A nation built on equality must teach how it fell short

Regarding “New job fuels old arguments for District 51” (July 11): I haven’t read critical race theory, but I currently tutor a writing student in Grand Junction for a high school unit, “Writing Freedom: Words that Shaped a Nation.”

My work, like her teacher’s, is to help her understand the complexity of the American Revolution. We’re reading the Declaration of Independence, the Constitution, Whitman and Dickinson. The passion for Enlightenment, for equality is so high — “We the people,” “... the continent indissoluble... divine magnetic lands...” “O Democracy!” — still thrilling to read.

When she asks, why weren’t slaves or tribes or women mentioned? Why didn’t they have any rights? We examine the abolitionist movement in 1776 and 1787. We break down why the American colonies refused to relinquish slavery, which provided an economy that greatly financed the Revolution, and how black Americans heavily contributed to liberty not given to them.

We read Elizabeth Cady Stanton’s radical demand at the Seneca Convention in 1848 for something no country possessed: the women’s vote. A number of the women present objected, believing it impossible.

The sole mention of tribal people in the Declaration: “merciless Indian savages.”

We read how Thomas Jefferson attempted to include slavery in the Constitution, but even that paragraph — which blamed Britain for the colonies’ practice of slavery — was eliminated by committee. Jefferson also predicted, accurately, that white supremacy was the “rock upon which the old Union would split.”

We’ve also read “Twelve Years A Slave,” the horrific lives of humans treated legally as things rather than people, with no recourse. It makes us shudder.

These are drops in the ocean of the Revolution that quicken my student’s understanding of the deeper truths of our complicated history. We’re a young country still working on a groundbreaking vision of equality, and we need our students to comprehend it all, because they’re our leaders in the long journey ahead. I applaud District 51 for hiring a coordinator to help students who are struggling, and who deserve the best education for their future and ours.

SANDRA DORR

Grand Junction

Vote for Mahre for school board — and get vaccinated

Two important things are on my mind today.

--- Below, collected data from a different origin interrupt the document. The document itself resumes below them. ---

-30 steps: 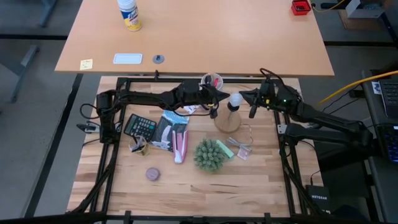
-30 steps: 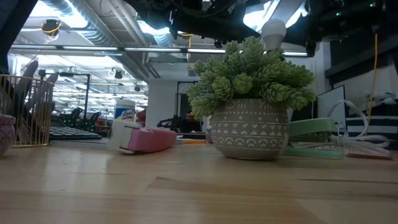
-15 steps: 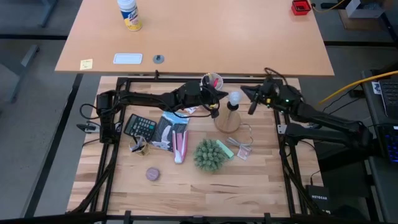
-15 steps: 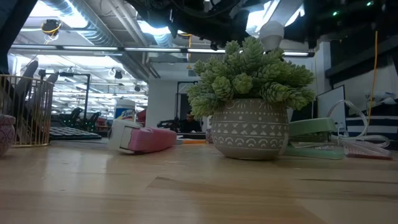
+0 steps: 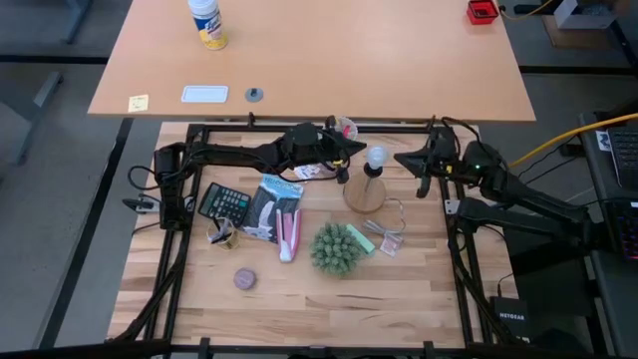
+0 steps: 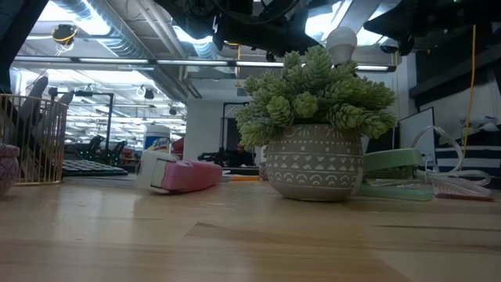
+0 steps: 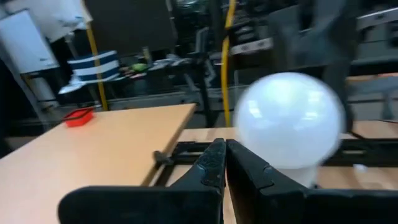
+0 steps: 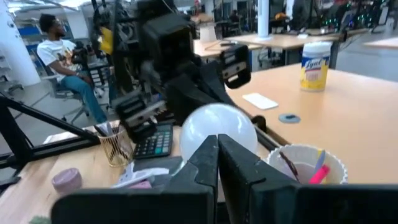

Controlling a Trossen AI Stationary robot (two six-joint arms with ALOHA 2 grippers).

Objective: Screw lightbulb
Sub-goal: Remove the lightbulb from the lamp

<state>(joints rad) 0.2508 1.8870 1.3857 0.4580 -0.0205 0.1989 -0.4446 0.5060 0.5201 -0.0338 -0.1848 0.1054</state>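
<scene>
The lightbulb [image 5: 376,158], frosted white and pear-shaped, stands upright in the socket of the round wooden disc [image 5: 365,194] near the table's far edge, so the screwing looks done. Left end effector [image 5: 344,178] and right end effector [image 5: 421,182] flank it, both clenched on nothing.

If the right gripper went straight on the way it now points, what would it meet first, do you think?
Most likely the lightbulb. The right gripper, shut and empty, points at the bulb standing on the wooden base; the wrist view shows it dead ahead. The left gripper lies beyond. The gap itself is hard to judge.
</scene>
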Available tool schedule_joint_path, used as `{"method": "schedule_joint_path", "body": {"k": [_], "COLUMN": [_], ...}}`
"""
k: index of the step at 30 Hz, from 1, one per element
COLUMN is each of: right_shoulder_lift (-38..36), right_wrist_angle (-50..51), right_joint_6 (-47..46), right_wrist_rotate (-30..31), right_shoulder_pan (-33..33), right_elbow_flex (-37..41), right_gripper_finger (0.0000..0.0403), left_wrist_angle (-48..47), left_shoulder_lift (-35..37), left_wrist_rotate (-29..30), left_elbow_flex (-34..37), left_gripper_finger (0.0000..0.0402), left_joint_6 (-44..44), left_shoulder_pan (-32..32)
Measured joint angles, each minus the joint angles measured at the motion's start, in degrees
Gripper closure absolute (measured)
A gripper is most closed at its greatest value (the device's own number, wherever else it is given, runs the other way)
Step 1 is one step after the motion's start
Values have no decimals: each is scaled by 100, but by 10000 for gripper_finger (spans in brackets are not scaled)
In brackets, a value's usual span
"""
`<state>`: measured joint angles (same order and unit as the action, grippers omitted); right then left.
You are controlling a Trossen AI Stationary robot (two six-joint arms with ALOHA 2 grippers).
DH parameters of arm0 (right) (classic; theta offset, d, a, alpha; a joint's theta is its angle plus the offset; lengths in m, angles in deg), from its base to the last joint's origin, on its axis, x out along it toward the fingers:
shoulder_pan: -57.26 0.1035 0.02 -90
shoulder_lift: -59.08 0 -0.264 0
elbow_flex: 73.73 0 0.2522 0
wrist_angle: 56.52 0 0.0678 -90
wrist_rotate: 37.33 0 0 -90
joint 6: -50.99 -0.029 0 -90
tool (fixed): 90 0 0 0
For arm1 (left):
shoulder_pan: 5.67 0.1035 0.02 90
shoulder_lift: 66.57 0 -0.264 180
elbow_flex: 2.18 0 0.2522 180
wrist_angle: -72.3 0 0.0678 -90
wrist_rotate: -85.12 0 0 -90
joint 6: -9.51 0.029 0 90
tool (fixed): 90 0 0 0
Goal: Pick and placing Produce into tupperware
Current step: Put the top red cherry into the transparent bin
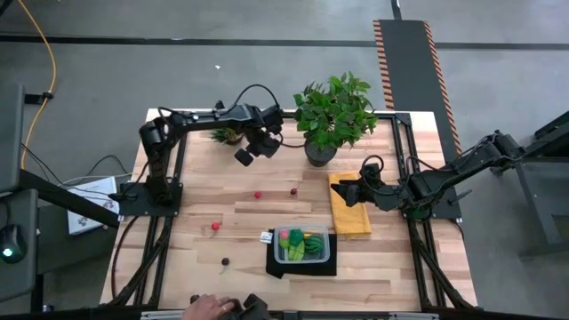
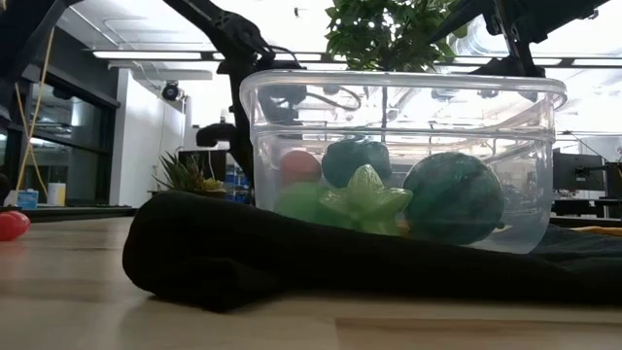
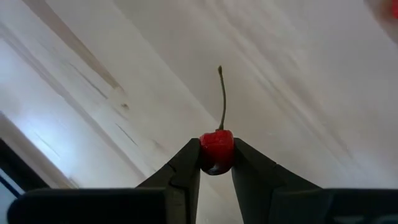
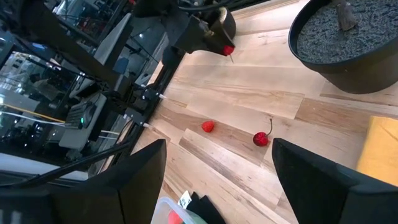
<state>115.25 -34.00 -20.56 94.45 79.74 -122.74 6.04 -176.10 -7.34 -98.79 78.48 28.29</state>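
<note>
My left gripper (image 1: pixel 243 157) hangs over the table's far middle, shut on a red cherry (image 3: pixel 216 149) with a thin stem; the right wrist view shows it too (image 4: pixel 227 48). The clear tupperware (image 1: pixel 302 245) sits on a black mat (image 1: pixel 277 267) near the front and holds green, pink and yellow produce (image 2: pixel 364 199). A red strawberry (image 1: pixel 258 195), a second cherry (image 1: pixel 293 190), a pink piece (image 1: pixel 215 227) and a dark one (image 1: pixel 225 262) lie loose on the wood. My right gripper (image 1: pixel 343 191) waits open over the yellow cloth's far end. My left gripper pinches the cherry's round body (image 3: pixel 217 142) between its two fingertips (image 3: pixel 186 165), from above, pointing down. The stem (image 3: pixel 222 93) sticks out beyond the fingers. The cherry is lifted clear of the table.
A leafy potted plant (image 1: pixel 333 114) stands at the far middle, a small one (image 1: pixel 224 135) to its left. A yellow cloth (image 1: pixel 350 212) lies right of the tupperware. A person's hand (image 1: pixel 209 307) rests at the near edge.
</note>
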Motion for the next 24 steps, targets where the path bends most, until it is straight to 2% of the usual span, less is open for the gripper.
{"method": "schedule_joint_path", "body": {"k": [10,19,24], "right_shoulder_lift": [0,0,0], "right_wrist_angle": [0,0,0], "right_joint_6": [-18,-44,-45], "right_wrist_rotate": [-7,-24,-24], "right_shoulder_pan": [2,2,2], "right_elbow_flex": [0,0,0], "right_gripper_finger": [121,121,121], "left_wrist_angle": [-547,-974,-1171], "left_shoulder_lift": [79,79,77], "left_wrist_rotate": [-438,-461,-443], "left_elbow_flex": [2,2,2], "left_gripper_finger": [330,330,330], "left_joint_6": [-671,-831,-1243], "left_shoulder_pan": [-39,-427,-684]}}
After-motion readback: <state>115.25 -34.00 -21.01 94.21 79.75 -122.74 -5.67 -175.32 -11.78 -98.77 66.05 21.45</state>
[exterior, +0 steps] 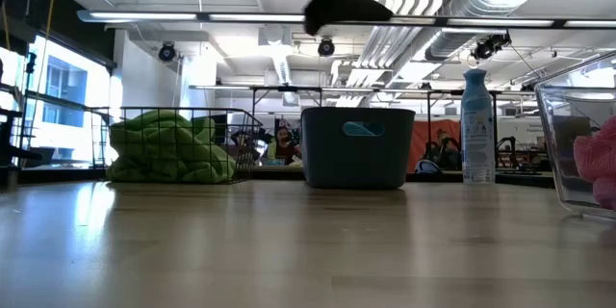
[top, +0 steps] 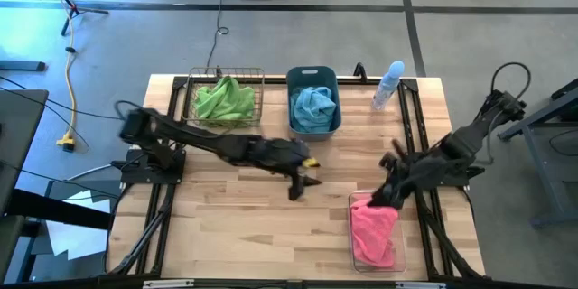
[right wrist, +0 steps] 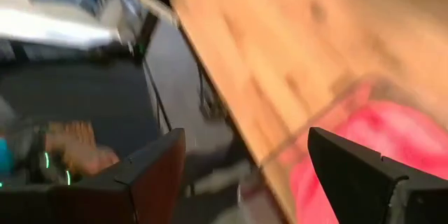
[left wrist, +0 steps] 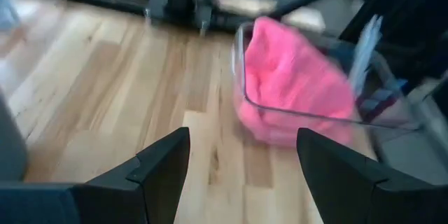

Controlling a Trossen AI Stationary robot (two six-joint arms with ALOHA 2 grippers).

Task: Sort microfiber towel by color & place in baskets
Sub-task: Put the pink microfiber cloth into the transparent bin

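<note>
On the left of the table (top: 226,226), the left arm is seen stretched from its base toward the middle, and the left gripper (top: 298,185) is held above bare wood in front of the tub; its fingers (left wrist: 164,164) are spread wide apart and nothing is held between them. At the back left, green towels (top: 224,99) are piled inside the wire basket (top: 191,86), where they are heaped against its mesh in the low view. Just beside it, toward the middle, blue towels (top: 313,107) are seen lying in the blue tub (top: 312,76). Further right, near the back edge, a spray bottle (top: 388,86) is stood upright, apart from the tub. At the front right, pink towels (top: 373,233) are bunched inside the clear bin (top: 397,253), which is set close to the table's front edge. The right gripper (top: 384,194) is held just above the bin's back end; its fingers (right wrist: 350,175) are parted widely and nothing is gripped by them, the pink cloth being seen below and beyond them in the right wrist view. No towel is seen lying loose on the wood.
</note>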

Number one: I was so thrilled to see Trish Mahre announce her candidacy for the District 51 school board. I’ve watched this young woman grow up with my daughter. Trish was always excelling in everything she did, then and now, as an attorney for our district attorney’s office in Grand Junction she has handled the most difficult of cases, and then she was appointed to the D51 board. It’s time for her to be elected to a full-term. She can bring D51 into the new age for our young people. She thinks outside of the box for their futures. Please vote for Trish Mahre when the time comes.

Number two: let’s all get together and mount our own “save a friend“ campaign and get vaccinated. It’s the easiest thing I’ve ever done. We all need to do it. I know too many sad stories and I don’t want to be a part of any one of them. Get your shots if you have not.

Sincerely and respectfully,

JAN POMRENKE

Grand Junction

One cannot equate Vikings to Indians as mascots

Regarding the letter to the editor in Tuesday’s edition (“If Indian mascots are not OK, Vikings shouldn’t be”) pretending that two things are equal doesn’t make it so.

Did America as a country strip the Viking people of their lands? Did they systemically ruin the Viking people’s ability to hunt and provide for themselves? Did they place the Viking people in internment camps that they didn’t want to go to? Did they rip Viking children from their families so they could live “better” lives with people of a different race? Did they just a few weeks ago find a school with hundreds of graves of Viking children beneath it? Are Viking descedants today 20% more likely to commit suicide than their non-Viking counterparts? Do the current Viking people live in a rate of poverty of 28.4%?

To the letter writer: Do you see how equating these two things does absolutely nothing to prove your point that changing a mascot may be silly?